When Obi Toppin entered Tuesday's game, his first appearance of the preseason, it didn’t take long for him to make an impact.
He rebounded a missed free throw by Indiana’s Domantas Sabonis and immediately turned upcourt, dribbling the length of the floor and converting a layup as he outraced the smaller defenders. If the speed seemed different from his frame, it wasn’t the only part of his game to belie expectations.
Toppin looked like a different player from the one who began his rookie season with the Knicks just under a year ago, not in stature or athleticism, but in attitude. The tentativeness that countered his talents at the start now seems a thing of the past.
While a preseason game may mean little, just as his stellar play in summer league can be fool’s gold, the year of experience, a steady postseason performance and plain hard work have changed Toppin.
"I feel a lot more comfortable," he said. "I feel like I've put in a lot of work this summer, not only me but everyone here. We put in a lot of work and this is just the start. This is just preseason.
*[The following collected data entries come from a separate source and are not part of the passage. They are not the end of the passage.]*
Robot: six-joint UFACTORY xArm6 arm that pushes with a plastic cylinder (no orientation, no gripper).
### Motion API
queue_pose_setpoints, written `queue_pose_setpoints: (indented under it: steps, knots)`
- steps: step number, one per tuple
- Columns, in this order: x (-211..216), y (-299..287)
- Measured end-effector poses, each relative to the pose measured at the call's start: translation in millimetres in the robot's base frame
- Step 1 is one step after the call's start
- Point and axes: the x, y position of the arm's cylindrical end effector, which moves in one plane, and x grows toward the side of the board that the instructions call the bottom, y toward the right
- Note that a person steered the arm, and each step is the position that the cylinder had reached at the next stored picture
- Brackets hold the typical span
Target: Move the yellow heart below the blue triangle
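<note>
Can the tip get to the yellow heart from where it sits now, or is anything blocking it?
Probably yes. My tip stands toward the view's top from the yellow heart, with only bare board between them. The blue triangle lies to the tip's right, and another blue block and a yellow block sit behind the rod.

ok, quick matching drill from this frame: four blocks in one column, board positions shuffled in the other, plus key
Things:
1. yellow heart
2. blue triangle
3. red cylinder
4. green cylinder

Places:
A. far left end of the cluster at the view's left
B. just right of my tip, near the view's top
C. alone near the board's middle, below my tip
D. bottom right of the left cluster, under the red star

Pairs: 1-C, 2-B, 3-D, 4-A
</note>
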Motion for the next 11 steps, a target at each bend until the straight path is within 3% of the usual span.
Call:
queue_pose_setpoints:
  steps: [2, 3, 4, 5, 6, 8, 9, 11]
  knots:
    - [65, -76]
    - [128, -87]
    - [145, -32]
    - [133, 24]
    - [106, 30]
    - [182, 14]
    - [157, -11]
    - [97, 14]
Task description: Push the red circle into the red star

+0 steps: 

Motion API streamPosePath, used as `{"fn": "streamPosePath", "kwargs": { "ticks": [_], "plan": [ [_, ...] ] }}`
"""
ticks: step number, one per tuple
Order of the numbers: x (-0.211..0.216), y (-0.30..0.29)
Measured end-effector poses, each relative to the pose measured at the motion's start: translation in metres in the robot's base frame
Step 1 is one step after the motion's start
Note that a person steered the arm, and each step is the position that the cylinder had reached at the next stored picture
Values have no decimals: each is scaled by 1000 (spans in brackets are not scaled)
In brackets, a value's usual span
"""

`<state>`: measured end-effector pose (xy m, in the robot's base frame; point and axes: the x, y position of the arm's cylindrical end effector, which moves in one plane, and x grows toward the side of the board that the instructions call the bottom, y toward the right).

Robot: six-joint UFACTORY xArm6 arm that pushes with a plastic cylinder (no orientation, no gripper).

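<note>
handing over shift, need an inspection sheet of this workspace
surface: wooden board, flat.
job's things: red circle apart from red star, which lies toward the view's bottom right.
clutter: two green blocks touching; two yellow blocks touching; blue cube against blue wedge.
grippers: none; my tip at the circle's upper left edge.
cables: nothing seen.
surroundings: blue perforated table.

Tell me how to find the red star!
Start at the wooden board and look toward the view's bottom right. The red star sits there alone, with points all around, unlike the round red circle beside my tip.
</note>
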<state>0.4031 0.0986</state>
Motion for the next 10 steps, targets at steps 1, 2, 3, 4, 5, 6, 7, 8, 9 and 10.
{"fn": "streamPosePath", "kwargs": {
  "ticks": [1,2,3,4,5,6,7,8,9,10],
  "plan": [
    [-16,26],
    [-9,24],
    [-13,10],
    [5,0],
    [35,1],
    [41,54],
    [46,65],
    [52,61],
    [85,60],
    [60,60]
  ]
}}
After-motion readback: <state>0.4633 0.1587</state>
"We still have a lot of work to do for the regular season and moving forward. I feel like I just have a little bit more knowledge of being here now. I feel like I've kind of put my foot in the water already, so I kind of have a feel of what it's like playing out there. The fans weren't like how the playoffs were, but they're still fans out there in the building and we feed off the energy they've had. It was just an amazing atmosphere."
Toppin, the first draft pick of the current regime, felt the pressure last season as coach Tom Thibodeau often gave him a quick hook in his limited opportunities. Toppin said earlier in camp that he didn’t need to wait for Thibodeau to send his replacement to the scorer’s table. He knew the mistake he’d made and knew the hook would be coming.
But he spent the entire summer either in the gym in New York or with the team in Las Vegas, mimicking the work habits of the player whom he has backed up, Julius Randle.
"He’s gotten a lot better," Thibodeau said. "He’s put a lot of extra time in. But I think more than anything, it’s probably the experience. I thought last year was difficult in some ways for him because of not really having the summer league, a fall, where you can grow into it. And he’s one of those guys that with repetition, he gets a lot more confident.
"I think the game has slowed down a little bit. I like the way he played offensively. He wasn’t rushing at all and made good decisions. And he’s skilled."
It isn’t just comfort with Toppin's own place in the game but also on the second unit. The Knicks brought back Derrick Rose, Alec Burks and Taj Gibson as free agents, and all three could be on the second unit together again, along with last year’s rookies, Toppin and Immanuel Quickley.
When Rose arrived in a trade last season, it helped turn Toppin’s fortunes, from teachings off the court to finding him running the floor on it.
"I feel like our second unit, because we're kind of the same as last year, I feel like we're comfortable playing with each other,’ Toppin said. "And it's just a matter of getting on the court, doing what we have to do to either keep the lead, improve the lead or bring it back if we're down a couple of points, bring back the lead. We know when we get onto the court, we know our job is to bring the energy and just fight as much as we can, so when the first unit comes back in, they know they just got to continue off of what we did."